(Beginning of EXERCISE DATA)
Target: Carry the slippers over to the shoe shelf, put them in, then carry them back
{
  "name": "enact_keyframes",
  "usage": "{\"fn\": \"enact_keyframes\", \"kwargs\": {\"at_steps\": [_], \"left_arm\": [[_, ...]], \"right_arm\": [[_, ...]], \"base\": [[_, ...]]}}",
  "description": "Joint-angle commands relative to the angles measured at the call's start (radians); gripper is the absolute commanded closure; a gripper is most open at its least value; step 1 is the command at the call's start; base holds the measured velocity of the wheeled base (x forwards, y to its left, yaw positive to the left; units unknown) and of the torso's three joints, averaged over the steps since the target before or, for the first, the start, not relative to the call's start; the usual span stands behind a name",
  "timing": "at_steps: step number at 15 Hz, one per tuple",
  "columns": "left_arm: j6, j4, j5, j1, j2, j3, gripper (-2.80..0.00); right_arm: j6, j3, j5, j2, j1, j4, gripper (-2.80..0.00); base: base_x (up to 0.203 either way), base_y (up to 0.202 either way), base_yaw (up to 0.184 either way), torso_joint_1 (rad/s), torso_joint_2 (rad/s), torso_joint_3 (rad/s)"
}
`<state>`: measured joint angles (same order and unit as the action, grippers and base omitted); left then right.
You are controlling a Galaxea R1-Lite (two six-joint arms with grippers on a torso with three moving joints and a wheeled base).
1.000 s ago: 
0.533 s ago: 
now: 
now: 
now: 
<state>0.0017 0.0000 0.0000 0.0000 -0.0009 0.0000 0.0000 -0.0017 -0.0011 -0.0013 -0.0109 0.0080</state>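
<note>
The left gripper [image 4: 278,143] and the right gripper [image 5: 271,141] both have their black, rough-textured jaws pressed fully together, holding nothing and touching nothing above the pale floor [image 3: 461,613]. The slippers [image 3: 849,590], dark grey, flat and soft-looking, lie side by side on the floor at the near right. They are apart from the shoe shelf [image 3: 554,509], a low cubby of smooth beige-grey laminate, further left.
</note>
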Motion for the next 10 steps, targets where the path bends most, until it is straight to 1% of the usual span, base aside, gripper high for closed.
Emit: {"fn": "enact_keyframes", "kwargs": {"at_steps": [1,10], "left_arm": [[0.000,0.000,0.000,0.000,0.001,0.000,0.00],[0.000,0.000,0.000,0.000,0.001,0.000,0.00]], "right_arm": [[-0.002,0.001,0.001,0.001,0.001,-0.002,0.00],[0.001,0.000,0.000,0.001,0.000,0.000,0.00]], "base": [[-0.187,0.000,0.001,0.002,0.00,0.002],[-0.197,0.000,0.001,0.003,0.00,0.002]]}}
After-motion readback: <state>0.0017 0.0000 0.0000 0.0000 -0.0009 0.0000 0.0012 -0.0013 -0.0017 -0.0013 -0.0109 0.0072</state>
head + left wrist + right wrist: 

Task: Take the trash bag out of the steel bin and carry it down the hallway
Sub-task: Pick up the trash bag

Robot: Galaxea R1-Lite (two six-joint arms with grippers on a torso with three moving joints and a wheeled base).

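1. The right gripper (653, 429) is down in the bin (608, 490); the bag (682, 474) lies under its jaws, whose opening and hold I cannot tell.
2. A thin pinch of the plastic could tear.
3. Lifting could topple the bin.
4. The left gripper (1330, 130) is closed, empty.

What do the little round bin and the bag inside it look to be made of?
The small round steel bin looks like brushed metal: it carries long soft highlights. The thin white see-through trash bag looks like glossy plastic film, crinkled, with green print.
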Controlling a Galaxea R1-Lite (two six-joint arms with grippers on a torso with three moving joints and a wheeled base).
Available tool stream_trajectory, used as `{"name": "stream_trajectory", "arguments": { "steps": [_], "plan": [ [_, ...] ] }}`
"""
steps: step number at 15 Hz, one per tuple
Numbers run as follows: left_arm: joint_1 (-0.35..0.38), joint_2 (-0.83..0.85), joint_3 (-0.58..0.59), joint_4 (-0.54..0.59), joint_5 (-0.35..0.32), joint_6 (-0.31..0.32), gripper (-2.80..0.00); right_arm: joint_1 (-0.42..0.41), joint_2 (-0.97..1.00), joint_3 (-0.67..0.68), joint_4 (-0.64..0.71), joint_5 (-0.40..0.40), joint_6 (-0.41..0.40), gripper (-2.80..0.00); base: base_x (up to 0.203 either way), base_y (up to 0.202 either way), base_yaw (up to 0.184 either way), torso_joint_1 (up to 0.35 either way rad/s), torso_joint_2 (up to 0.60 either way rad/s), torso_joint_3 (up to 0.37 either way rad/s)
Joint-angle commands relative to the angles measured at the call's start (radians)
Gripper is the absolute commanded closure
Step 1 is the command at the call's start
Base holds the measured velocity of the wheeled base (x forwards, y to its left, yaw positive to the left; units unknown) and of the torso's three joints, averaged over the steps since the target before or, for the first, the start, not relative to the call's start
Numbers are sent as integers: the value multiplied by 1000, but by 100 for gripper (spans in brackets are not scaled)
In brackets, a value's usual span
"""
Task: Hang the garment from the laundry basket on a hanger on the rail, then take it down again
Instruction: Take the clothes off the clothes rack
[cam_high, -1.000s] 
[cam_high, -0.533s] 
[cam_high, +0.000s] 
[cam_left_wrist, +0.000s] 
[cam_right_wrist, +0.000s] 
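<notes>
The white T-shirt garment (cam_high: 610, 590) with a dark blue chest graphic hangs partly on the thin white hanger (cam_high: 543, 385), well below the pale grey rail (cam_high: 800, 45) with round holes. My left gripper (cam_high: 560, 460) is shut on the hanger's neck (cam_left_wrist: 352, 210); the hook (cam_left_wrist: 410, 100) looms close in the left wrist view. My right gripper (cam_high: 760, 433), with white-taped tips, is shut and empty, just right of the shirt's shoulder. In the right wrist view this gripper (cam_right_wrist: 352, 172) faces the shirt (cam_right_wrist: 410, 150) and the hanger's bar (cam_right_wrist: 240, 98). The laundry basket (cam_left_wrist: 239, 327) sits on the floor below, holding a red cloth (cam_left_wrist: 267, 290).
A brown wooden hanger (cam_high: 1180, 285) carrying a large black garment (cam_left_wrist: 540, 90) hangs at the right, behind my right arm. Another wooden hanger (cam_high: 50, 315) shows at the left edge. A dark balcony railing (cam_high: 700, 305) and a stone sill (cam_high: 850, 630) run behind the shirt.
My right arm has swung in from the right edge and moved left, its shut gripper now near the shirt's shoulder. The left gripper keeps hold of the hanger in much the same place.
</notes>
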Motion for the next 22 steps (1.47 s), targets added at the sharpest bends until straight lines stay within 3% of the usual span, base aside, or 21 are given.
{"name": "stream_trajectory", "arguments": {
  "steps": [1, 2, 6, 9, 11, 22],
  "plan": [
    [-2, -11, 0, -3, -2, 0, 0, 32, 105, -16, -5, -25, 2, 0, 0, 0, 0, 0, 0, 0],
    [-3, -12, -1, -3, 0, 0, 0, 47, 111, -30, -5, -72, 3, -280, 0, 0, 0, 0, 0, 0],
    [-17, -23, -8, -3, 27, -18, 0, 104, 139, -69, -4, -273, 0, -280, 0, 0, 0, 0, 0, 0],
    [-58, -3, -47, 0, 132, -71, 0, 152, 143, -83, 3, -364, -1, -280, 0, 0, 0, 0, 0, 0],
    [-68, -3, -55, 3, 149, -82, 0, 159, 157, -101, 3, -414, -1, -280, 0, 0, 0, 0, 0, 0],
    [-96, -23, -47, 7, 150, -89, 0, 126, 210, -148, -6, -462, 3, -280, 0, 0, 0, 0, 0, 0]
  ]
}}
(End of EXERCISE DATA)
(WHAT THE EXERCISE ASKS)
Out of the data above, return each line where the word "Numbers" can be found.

(ANSWER TO THE PROBLEM)
Numbers run as follows: left_arm: joint_1 (-0.35..0.38), joint_2 (-0.83..0.85), joint_3 (-0.58..0.59), joint_4 (-0.54..0.59), joint_5 (-0.35..0.32), joint_6 (-0.31..0.32), gripper (-2.80..0.00); right_arm: joint_1 (-0.42..0.41), joint_2 (-0.97..1.00), joint_3 (-0.67..0.68), joint_4 (-0.64..0.71), joint_5 (-0.40..0.40), joint_6 (-0.41..0.40), gripper (-2.80..0.00); base: base_x (up to 0.203 either way), base_y (up to 0.202 either way), base_yaw (up to 0.184 either way), torso_joint_1 (up to 0.35 either way rad/s), torso_joint_2 (up to 0.60 either way rad/s), torso_joint_3 (up to 0.37 either way rad/s)
Numbers are sent as integers: the value multiplied by 1000, but by 100 for gripper (spans in brackets are not scaled)

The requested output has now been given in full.